* [EXERCISE OBJECTIVE]
Write out every line of the material as it stands, apart from the pictures.

* [AVAILABLE DATA]

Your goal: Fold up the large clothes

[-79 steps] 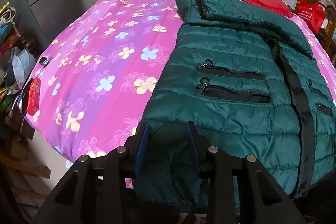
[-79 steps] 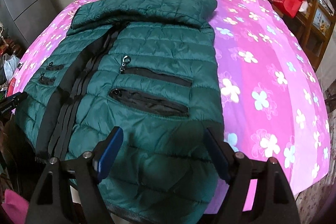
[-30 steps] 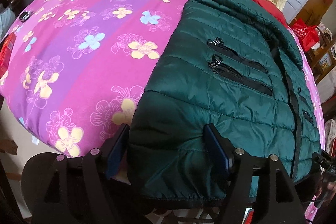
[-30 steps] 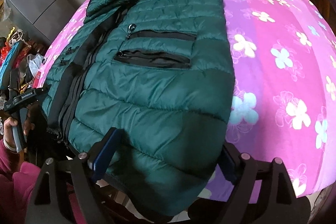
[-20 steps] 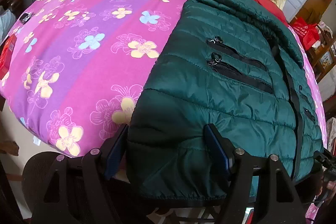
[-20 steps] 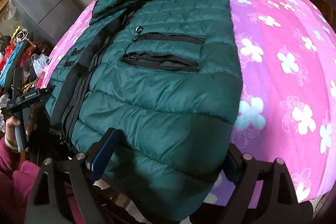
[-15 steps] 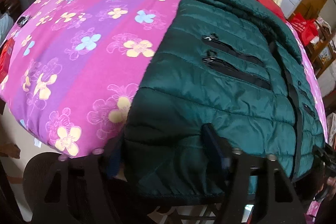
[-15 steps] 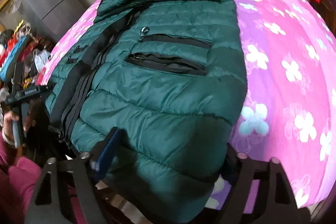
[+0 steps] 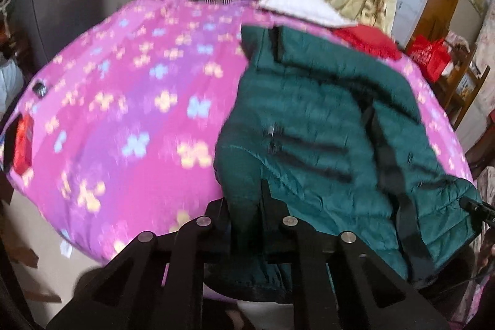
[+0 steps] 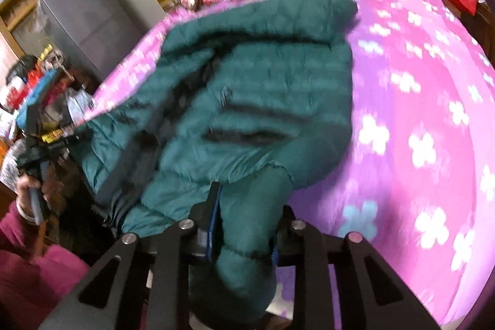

* [EXERCISE SOLUTION]
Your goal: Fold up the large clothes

[-79 steps] 
[-79 steps] 
[-30 steps] 
[-30 steps] 
[-20 steps] 
[-20 steps] 
[-15 steps] 
[-15 steps] 
[+0 steps] 
[+0 steps] 

No more output will be added to the exercise.